Your assignment. Return, exactly and with nothing added, the line with "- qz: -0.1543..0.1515" together with all lines after it through the end of the data below. No pictures belong in the copy.

*** Block opens ***

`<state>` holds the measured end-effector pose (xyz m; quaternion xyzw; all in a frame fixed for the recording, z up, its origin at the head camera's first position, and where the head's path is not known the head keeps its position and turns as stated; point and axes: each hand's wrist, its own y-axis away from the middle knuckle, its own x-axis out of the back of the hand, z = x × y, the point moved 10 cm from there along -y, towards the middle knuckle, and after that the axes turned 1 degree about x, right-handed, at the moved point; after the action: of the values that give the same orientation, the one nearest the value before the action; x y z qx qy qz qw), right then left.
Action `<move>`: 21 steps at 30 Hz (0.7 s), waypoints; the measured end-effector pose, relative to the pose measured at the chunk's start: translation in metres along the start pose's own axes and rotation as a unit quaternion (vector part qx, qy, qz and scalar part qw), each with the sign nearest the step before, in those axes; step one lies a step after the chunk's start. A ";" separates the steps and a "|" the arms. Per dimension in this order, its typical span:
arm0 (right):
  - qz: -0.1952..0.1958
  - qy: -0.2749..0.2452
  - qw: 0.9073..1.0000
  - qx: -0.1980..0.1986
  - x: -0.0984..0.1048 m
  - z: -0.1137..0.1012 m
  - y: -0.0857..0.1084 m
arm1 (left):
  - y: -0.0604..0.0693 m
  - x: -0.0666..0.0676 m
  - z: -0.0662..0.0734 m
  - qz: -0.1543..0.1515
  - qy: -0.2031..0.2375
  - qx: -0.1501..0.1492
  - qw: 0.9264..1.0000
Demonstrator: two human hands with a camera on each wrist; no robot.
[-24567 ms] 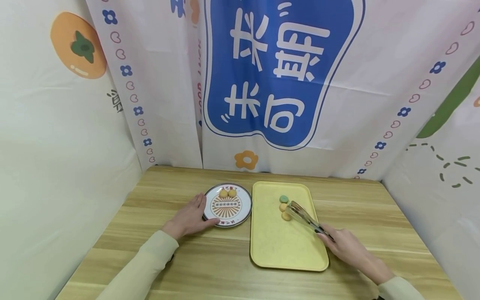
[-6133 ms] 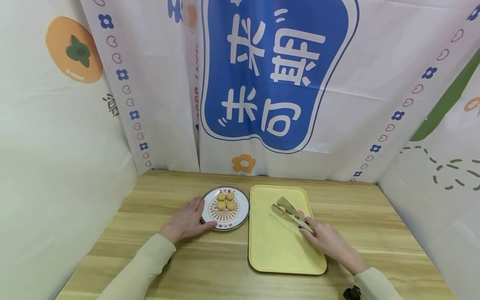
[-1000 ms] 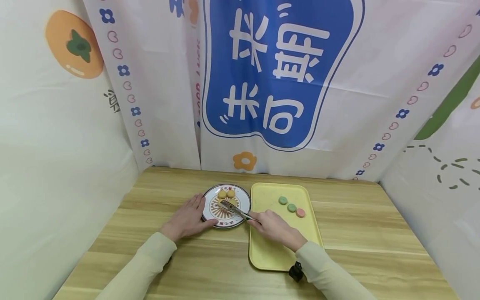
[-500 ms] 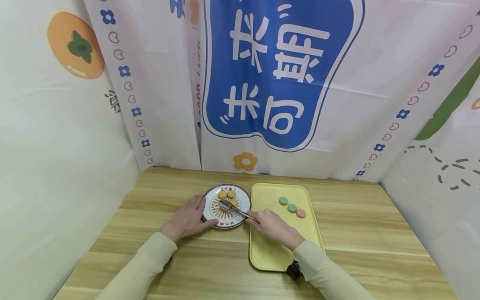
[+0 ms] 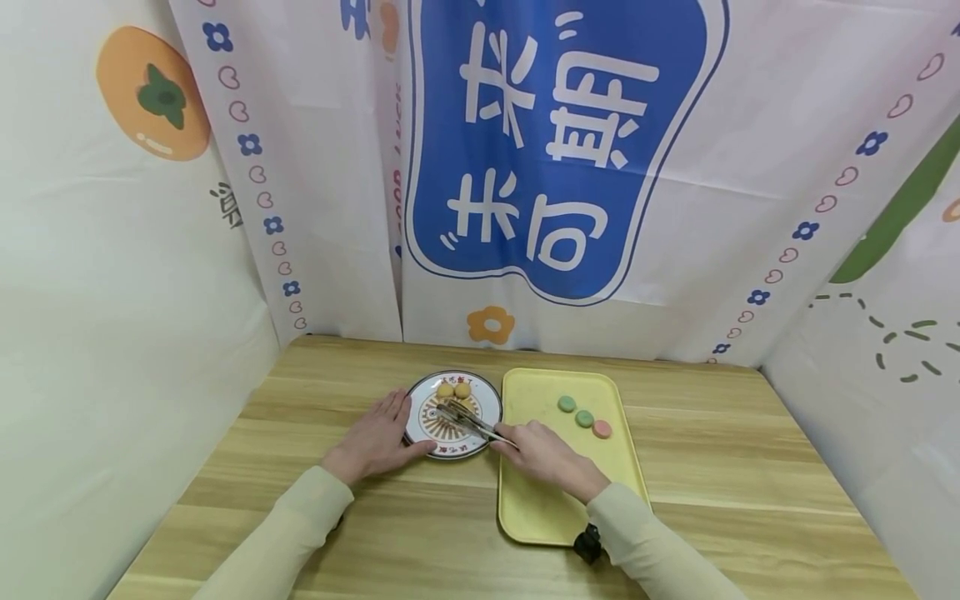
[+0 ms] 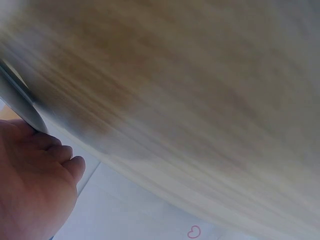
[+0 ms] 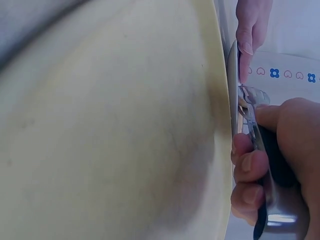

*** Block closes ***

Output of the exercise.
  - qz: -0.1543..0.1515
  - qy: -0.2031..0.2375
  - qx: -0.1501..0.1492
  - qw: 0.9264..1.0000
Demonstrator: two human hands with a camera on each wrist; no robot.
[-24567 ms] 
[-6133 ms] 
[-1000 ms] 
[-500 ms] 
[+0 ms] 
[+0 ms] 
[+0 ms] 

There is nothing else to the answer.